Exercise aim: Repeat the listing below exactly as given.

Source data:
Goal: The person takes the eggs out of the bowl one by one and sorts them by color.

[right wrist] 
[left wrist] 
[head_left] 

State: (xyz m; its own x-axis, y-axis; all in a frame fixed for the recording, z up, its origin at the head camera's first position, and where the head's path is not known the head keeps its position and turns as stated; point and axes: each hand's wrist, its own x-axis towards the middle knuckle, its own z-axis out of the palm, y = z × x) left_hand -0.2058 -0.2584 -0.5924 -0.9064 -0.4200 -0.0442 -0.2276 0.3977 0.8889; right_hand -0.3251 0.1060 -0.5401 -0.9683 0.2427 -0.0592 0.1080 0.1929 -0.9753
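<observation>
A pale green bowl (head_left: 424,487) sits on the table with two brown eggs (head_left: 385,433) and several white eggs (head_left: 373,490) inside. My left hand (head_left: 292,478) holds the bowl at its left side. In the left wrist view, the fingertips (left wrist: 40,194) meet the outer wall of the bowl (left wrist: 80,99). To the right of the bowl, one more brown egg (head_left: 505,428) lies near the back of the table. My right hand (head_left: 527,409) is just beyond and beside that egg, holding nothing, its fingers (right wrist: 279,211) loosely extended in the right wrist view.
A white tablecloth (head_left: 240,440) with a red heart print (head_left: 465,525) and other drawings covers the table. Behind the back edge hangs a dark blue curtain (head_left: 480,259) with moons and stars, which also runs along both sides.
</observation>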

Written response:
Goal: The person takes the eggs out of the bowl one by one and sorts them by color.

[right wrist] 
[left wrist] 
[head_left] 

State: (xyz m; its own x-axis, y-axis; all in a frame fixed for the recording, z up, its origin at the head camera's first position, and where the head's path is not known the head keeps its position and turns as stated; point and axes: each hand's wrist, its own x-axis towards the middle knuckle, its own z-axis out of the palm, y = z × x) left_hand -0.2058 -0.2584 -0.5924 -0.9064 -0.4200 -0.0442 -0.2276 0.3977 0.8889; right_hand -0.3251 0.1060 -0.5401 -0.9683 0.2427 -0.0592 0.1080 0.1929 -0.9753
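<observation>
A pale green bowl (head_left: 424,487) sits on the table with two brown eggs (head_left: 385,433) and several white eggs (head_left: 373,490) inside. My left hand (head_left: 292,478) holds the bowl at its left side. In the left wrist view, the fingertips (left wrist: 40,194) meet the outer wall of the bowl (left wrist: 80,99). To the right of the bowl, one more brown egg (head_left: 505,428) lies near the back of the table. My right hand (head_left: 527,409) is just beyond and beside that egg, holding nothing, its fingers (right wrist: 279,211) loosely extended in the right wrist view.
A white tablecloth (head_left: 240,440) with a red heart print (head_left: 465,525) and other drawings covers the table. Behind the back edge hangs a dark blue curtain (head_left: 480,259) with moons and stars, which also runs along both sides.
</observation>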

What appears above is the complete answer to the exercise.